Your assignment ▸
Locate the line bearing "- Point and" in the material below, then reproduce it and each following line up to and including the line bearing "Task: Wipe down".

__________________________________________________

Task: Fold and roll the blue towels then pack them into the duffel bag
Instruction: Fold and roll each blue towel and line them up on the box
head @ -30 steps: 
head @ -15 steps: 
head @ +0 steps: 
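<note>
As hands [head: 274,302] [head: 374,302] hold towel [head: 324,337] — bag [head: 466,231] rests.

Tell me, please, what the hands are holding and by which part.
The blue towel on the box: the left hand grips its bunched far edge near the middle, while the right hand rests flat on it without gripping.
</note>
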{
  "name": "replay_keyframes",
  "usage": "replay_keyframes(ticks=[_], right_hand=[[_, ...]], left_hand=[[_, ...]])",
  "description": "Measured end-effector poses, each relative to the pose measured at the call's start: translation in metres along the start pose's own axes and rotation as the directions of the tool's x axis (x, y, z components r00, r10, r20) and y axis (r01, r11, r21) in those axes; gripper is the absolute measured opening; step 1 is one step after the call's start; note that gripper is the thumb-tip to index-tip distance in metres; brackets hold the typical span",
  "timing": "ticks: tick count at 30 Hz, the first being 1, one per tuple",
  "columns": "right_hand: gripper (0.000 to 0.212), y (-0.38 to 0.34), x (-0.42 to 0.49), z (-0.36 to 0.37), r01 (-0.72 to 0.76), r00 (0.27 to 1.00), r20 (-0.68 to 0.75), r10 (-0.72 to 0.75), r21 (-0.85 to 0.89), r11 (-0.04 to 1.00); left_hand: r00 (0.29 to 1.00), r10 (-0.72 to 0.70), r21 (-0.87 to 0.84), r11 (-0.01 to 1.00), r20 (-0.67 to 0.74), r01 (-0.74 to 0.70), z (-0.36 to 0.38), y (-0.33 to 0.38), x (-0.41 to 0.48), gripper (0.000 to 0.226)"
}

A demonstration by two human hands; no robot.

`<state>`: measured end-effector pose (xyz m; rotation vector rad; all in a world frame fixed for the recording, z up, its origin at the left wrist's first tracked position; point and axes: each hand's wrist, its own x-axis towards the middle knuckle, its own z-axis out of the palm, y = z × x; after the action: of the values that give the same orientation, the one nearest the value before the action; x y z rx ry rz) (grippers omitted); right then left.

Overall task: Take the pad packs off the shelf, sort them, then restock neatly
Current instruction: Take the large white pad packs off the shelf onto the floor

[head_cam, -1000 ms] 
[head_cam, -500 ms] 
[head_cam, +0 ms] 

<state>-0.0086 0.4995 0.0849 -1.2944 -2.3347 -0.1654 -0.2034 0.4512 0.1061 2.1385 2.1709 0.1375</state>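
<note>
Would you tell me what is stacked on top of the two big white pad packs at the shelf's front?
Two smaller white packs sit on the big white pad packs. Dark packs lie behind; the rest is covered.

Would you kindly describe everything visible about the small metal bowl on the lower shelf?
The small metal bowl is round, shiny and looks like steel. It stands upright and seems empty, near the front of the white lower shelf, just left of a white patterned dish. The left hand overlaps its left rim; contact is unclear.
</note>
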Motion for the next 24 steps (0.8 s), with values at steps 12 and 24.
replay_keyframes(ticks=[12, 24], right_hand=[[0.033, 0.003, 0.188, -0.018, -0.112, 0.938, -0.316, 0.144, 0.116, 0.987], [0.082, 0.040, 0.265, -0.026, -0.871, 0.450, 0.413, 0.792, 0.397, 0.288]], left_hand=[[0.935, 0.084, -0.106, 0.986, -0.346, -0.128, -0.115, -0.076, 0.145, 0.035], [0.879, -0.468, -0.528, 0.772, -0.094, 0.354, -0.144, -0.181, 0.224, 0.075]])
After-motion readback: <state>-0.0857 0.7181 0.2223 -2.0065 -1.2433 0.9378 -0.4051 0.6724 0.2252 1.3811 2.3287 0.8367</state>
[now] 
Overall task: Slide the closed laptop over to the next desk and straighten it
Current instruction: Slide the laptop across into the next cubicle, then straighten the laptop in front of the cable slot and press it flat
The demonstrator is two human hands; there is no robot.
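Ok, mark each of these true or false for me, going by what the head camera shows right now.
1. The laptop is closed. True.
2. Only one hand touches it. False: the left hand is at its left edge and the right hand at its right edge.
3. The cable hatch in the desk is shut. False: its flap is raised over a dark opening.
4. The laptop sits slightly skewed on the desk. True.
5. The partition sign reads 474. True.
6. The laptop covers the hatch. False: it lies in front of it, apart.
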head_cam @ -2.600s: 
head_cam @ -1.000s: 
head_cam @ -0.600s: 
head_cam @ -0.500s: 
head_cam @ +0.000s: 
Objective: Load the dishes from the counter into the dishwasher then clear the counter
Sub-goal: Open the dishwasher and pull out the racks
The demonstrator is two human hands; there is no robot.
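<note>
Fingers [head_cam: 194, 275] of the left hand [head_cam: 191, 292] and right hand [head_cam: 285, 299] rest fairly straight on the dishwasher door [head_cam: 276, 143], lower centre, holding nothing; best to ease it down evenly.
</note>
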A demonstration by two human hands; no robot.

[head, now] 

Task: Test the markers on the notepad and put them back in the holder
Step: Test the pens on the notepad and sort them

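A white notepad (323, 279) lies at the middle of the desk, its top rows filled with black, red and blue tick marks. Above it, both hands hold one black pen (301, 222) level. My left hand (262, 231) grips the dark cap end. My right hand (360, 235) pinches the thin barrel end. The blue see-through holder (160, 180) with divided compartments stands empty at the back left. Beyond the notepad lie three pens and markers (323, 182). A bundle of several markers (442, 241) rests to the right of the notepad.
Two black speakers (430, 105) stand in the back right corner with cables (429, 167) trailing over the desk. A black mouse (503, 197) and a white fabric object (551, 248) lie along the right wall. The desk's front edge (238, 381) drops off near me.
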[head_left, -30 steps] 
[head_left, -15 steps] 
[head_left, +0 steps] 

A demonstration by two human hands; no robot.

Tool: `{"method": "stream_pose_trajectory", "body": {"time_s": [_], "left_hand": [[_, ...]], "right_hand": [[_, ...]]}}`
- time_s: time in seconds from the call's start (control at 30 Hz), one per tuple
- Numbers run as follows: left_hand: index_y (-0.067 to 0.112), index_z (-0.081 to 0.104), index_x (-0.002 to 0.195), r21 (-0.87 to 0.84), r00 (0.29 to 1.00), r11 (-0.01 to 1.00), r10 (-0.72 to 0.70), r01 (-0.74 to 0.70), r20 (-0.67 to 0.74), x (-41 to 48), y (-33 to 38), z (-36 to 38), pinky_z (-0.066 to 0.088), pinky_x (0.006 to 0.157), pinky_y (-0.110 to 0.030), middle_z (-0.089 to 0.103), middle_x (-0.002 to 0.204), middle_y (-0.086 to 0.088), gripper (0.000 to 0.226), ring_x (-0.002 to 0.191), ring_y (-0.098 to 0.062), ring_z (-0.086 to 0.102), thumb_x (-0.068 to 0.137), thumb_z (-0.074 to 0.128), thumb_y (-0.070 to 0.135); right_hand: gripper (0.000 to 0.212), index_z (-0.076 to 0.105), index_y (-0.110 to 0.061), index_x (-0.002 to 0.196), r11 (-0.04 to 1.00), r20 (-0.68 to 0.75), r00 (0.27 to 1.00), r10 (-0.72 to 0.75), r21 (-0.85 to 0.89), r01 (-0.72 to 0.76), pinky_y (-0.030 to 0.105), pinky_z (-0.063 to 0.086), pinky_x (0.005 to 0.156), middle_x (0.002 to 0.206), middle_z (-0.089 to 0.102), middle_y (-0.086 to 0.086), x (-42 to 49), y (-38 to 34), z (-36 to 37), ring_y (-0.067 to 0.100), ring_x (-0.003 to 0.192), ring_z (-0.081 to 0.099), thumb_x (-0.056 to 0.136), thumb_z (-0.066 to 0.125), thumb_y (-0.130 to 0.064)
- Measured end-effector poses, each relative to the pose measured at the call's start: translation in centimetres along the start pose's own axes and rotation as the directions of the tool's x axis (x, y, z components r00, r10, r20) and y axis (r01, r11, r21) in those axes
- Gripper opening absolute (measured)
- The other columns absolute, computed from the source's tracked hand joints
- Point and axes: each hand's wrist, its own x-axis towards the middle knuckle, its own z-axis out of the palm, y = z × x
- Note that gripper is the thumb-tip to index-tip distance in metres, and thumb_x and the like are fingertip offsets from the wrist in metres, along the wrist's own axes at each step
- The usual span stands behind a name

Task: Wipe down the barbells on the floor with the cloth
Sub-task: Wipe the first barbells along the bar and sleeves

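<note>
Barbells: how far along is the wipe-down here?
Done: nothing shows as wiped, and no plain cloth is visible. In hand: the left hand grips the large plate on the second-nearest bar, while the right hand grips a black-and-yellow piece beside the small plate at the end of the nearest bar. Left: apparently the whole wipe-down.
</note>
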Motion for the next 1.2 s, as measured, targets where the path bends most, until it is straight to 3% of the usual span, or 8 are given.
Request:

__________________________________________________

Answer area ▸
- Point and axes: each hand's wrist, its own x-axis towards the middle knuckle, its own z-axis out of the palm, y = z × x
- Note that gripper is the thumb-tip to index-tip distance in metres, and thumb_x and the like are fingertip offsets from the wrist in metres, along the wrist's own axes at each step
- The usual span stands behind a name

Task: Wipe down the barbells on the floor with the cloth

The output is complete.